- PROVIDED MATERIAL

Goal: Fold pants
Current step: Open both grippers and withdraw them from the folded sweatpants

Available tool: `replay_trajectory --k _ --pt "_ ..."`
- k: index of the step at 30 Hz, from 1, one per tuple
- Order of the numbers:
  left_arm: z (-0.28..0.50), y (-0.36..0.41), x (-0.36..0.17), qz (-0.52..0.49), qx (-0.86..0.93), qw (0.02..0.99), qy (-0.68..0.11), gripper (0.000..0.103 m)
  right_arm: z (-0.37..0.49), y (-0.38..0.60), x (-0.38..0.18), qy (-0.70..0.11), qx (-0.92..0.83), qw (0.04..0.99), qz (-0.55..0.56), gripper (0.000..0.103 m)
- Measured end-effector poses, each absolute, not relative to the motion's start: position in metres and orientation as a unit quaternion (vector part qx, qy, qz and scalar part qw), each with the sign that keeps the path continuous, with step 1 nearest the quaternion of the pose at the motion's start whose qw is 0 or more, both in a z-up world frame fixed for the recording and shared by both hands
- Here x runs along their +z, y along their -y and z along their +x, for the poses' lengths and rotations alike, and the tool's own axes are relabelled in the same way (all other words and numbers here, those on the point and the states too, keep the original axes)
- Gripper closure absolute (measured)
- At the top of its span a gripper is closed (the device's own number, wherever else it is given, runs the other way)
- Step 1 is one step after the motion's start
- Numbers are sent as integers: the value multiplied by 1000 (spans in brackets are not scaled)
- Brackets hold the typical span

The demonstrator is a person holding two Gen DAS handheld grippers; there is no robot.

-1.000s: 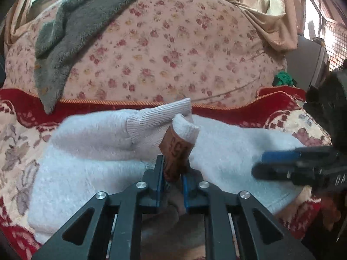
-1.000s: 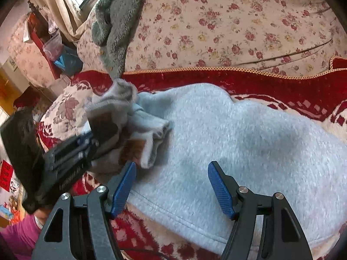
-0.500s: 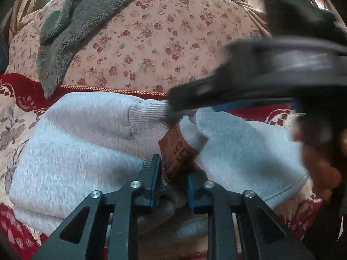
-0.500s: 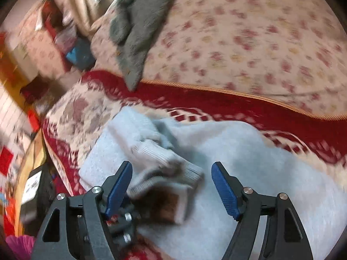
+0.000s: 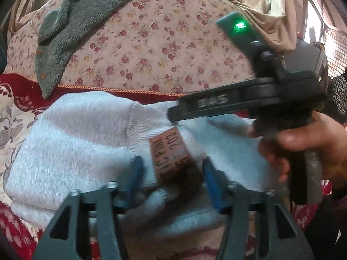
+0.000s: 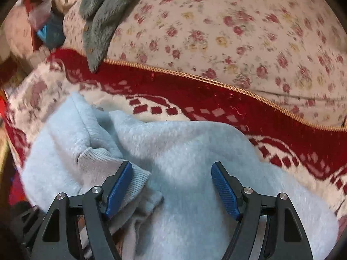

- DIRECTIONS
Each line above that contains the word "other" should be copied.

- REPLY TO THE TASK
- Here x runs along their +z, y along their -y and z along their +x, for the poses' lengths and rotations alike, and the tool's own axes are relabelled in the same way (all other words and numbers here, those on the point and the states too, keep the original axes)
- At the top of its span a gripper is closed (the device's own number, wherever else it is given, runs the other way)

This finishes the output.